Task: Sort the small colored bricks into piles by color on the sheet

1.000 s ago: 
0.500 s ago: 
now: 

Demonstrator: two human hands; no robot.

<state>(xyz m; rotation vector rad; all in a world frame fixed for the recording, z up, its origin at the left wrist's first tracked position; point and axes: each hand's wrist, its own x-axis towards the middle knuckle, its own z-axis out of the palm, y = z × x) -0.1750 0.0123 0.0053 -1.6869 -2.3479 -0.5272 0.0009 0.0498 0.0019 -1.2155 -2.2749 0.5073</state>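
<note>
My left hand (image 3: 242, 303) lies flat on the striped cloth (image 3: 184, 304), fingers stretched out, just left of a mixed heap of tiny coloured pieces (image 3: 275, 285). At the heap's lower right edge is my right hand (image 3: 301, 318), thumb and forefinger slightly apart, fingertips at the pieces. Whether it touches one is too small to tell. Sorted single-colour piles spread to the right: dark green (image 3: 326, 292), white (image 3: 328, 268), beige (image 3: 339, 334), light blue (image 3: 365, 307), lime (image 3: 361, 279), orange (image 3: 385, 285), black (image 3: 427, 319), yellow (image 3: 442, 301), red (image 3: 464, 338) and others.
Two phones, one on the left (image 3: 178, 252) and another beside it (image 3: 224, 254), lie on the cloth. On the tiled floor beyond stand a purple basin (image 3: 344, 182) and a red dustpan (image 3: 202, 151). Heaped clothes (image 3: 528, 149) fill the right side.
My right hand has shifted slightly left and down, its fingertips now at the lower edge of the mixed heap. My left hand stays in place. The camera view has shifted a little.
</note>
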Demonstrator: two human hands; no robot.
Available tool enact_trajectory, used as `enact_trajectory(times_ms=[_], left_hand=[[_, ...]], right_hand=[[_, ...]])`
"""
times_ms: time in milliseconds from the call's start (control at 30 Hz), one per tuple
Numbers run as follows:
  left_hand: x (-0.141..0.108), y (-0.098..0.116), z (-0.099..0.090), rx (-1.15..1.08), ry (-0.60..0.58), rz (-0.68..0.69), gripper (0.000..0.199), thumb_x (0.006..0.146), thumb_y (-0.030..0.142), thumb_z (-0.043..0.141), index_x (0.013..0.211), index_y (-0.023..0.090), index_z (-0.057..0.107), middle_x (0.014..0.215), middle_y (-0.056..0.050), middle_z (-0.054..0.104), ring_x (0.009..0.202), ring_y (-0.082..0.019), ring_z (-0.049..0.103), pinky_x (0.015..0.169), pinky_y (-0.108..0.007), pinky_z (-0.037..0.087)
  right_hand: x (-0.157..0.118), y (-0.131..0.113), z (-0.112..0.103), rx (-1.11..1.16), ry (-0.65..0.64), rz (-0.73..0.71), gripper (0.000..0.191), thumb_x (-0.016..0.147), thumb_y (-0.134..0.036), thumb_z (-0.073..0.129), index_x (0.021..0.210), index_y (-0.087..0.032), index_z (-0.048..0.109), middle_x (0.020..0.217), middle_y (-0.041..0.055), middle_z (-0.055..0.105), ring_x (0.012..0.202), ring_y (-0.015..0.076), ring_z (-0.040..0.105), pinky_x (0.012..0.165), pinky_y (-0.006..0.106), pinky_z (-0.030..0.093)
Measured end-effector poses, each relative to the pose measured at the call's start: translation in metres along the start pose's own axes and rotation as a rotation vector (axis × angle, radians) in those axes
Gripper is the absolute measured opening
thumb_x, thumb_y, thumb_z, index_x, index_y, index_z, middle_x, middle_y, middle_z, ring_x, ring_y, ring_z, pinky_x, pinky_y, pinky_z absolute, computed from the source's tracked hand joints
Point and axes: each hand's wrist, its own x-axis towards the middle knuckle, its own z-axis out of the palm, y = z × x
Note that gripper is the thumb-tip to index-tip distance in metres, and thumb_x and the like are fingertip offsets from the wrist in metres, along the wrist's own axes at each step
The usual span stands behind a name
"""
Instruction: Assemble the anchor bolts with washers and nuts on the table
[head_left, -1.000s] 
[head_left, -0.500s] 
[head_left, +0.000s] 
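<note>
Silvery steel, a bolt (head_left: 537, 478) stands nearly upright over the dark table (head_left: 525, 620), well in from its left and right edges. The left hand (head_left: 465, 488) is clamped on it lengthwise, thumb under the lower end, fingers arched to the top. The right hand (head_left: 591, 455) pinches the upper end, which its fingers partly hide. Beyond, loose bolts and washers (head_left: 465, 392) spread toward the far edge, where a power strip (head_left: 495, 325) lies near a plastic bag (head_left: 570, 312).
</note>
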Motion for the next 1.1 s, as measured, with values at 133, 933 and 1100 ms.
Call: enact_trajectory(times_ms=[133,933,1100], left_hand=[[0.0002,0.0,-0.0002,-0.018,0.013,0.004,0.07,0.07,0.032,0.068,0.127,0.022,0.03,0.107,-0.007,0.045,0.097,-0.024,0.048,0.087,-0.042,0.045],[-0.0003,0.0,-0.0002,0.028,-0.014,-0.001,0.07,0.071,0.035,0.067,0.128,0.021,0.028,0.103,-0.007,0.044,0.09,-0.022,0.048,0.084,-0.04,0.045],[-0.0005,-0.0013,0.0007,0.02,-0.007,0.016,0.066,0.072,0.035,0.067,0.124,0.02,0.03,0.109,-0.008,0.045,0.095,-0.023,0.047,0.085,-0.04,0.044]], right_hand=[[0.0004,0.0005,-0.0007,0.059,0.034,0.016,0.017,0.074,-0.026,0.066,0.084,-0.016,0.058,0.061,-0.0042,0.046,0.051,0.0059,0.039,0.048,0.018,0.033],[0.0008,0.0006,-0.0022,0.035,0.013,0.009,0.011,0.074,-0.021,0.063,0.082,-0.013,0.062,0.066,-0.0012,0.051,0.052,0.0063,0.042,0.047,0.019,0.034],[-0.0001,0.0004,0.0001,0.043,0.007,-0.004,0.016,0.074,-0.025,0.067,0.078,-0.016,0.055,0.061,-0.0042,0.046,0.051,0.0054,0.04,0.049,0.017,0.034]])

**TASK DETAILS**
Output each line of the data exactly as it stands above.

**YOUR RESPONSE**
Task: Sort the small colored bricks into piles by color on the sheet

1.000 s ago: 
0.500 s ago: 
now: 

Demonstrator: two human hands; no robot.

<state>(xyz m; rotation vector rad; all in a world frame fixed for the recording, z up, its origin at the left wrist's first tracked position; point and axes: each hand's wrist, its own x-axis towards the middle knuckle, its own z-axis out of the palm, y = z × x) -0.1750 0.0123 0.0053 -1.6869 -2.3479 -0.5272 0.0009 0.0498 0.0019 -1.2155 -2.2749 0.5073</state>
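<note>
My left hand (image 3: 242, 303) lies flat on the striped cloth (image 3: 184, 304), fingers stretched out, just left of a mixed heap of tiny coloured pieces (image 3: 275, 285). At the heap's lower right edge is my right hand (image 3: 301, 318), thumb and forefinger slightly apart, fingertips at the pieces. Whether it touches one is too small to tell. Sorted single-colour piles spread to the right: dark green (image 3: 326, 292), white (image 3: 328, 268), beige (image 3: 339, 334), light blue (image 3: 365, 307), lime (image 3: 361, 279), orange (image 3: 385, 285), black (image 3: 427, 319), yellow (image 3: 442, 301), red (image 3: 464, 338) and others.
Two phones, one on the left (image 3: 178, 252) and another beside it (image 3: 224, 254), lie on the cloth. On the tiled floor beyond stand a purple basin (image 3: 344, 182) and a red dustpan (image 3: 202, 151). Heaped clothes (image 3: 528, 149) fill the right side.
My right hand has shifted slightly left and down, its fingertips now at the lower edge of the mixed heap. My left hand stays in place. The camera view has shifted a little.
</note>
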Demonstrator: two human hands; no robot.
Available tool enact_trajectory, used as `enact_trajectory(times_ms=[_], left_hand=[[_, ...]], right_hand=[[_, ...]])`
"""
times_ms: time in milliseconds from the call's start (control at 30 Hz), one per tuple
Numbers run as follows:
  left_hand: x (-0.141..0.108), y (-0.098..0.116), z (-0.099..0.090), rx (-1.15..1.08), ry (-0.60..0.58), rz (-0.68..0.69), gripper (0.000..0.199), thumb_x (0.006..0.146), thumb_y (-0.030..0.142), thumb_z (-0.043..0.141), index_x (0.013..0.211), index_y (-0.023..0.090), index_z (-0.057..0.107), middle_x (0.014..0.215), middle_y (-0.056..0.050), middle_z (-0.054..0.104), ring_x (0.009..0.202), ring_y (-0.082..0.019), ring_z (-0.049..0.103), pinky_x (0.015..0.169), pinky_y (-0.108..0.007), pinky_z (-0.037..0.087)
  right_hand: x (-0.157..0.118), y (-0.131..0.113), z (-0.112..0.103), rx (-1.11..1.16), ry (-0.65..0.64), rz (-0.73..0.71), gripper (0.000..0.191), thumb_x (-0.016..0.147), thumb_y (-0.134..0.036), thumb_z (-0.073..0.129), index_x (0.021..0.210), index_y (-0.087..0.032), index_z (-0.048..0.109), middle_x (0.020..0.217), middle_y (-0.041..0.055), middle_z (-0.055..0.105), ring_x (0.012..0.202), ring_y (-0.015..0.076), ring_z (-0.040..0.105), pinky_x (0.012..0.165), pinky_y (-0.006..0.106), pinky_z (-0.030..0.093)
Measured end-effector poses, each relative to the pose measured at the call's start: translation in metres along the start pose's own axes and rotation as a rotation vector (axis × angle, radians) in those axes
Gripper is the absolute measured opening
thumb_x, thumb_y, thumb_z, index_x, index_y, index_z, middle_x, middle_y, middle_z, ring_x, ring_y, ring_z, pinky_x, pinky_y, pinky_z absolute, computed from the source's tracked hand joints
Point and axes: each hand's wrist, its own x-axis towards the middle knuckle, its own z-axis out of the palm, y = z × x
Note that gripper is the thumb-tip to index-tip distance in metres, and thumb_x and the like are fingertip offsets from the wrist in metres, along the wrist's own axes at each step
The usual span stands behind a name
"""
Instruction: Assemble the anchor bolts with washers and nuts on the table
[head_left, -1.000s] 
[head_left, -0.500s] 
[head_left, +0.000s] 
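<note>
Silvery steel, a bolt (head_left: 537, 478) stands nearly upright over the dark table (head_left: 525, 620), well in from its left and right edges. The left hand (head_left: 465, 488) is clamped on it lengthwise, thumb under the lower end, fingers arched to the top. The right hand (head_left: 591, 455) pinches the upper end, which its fingers partly hide. Beyond, loose bolts and washers (head_left: 465, 392) spread toward the far edge, where a power strip (head_left: 495, 325) lies near a plastic bag (head_left: 570, 312).
</note>
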Motion for the next 1.1 s, as measured, with values at 133, 933 and 1100 ms.
Call: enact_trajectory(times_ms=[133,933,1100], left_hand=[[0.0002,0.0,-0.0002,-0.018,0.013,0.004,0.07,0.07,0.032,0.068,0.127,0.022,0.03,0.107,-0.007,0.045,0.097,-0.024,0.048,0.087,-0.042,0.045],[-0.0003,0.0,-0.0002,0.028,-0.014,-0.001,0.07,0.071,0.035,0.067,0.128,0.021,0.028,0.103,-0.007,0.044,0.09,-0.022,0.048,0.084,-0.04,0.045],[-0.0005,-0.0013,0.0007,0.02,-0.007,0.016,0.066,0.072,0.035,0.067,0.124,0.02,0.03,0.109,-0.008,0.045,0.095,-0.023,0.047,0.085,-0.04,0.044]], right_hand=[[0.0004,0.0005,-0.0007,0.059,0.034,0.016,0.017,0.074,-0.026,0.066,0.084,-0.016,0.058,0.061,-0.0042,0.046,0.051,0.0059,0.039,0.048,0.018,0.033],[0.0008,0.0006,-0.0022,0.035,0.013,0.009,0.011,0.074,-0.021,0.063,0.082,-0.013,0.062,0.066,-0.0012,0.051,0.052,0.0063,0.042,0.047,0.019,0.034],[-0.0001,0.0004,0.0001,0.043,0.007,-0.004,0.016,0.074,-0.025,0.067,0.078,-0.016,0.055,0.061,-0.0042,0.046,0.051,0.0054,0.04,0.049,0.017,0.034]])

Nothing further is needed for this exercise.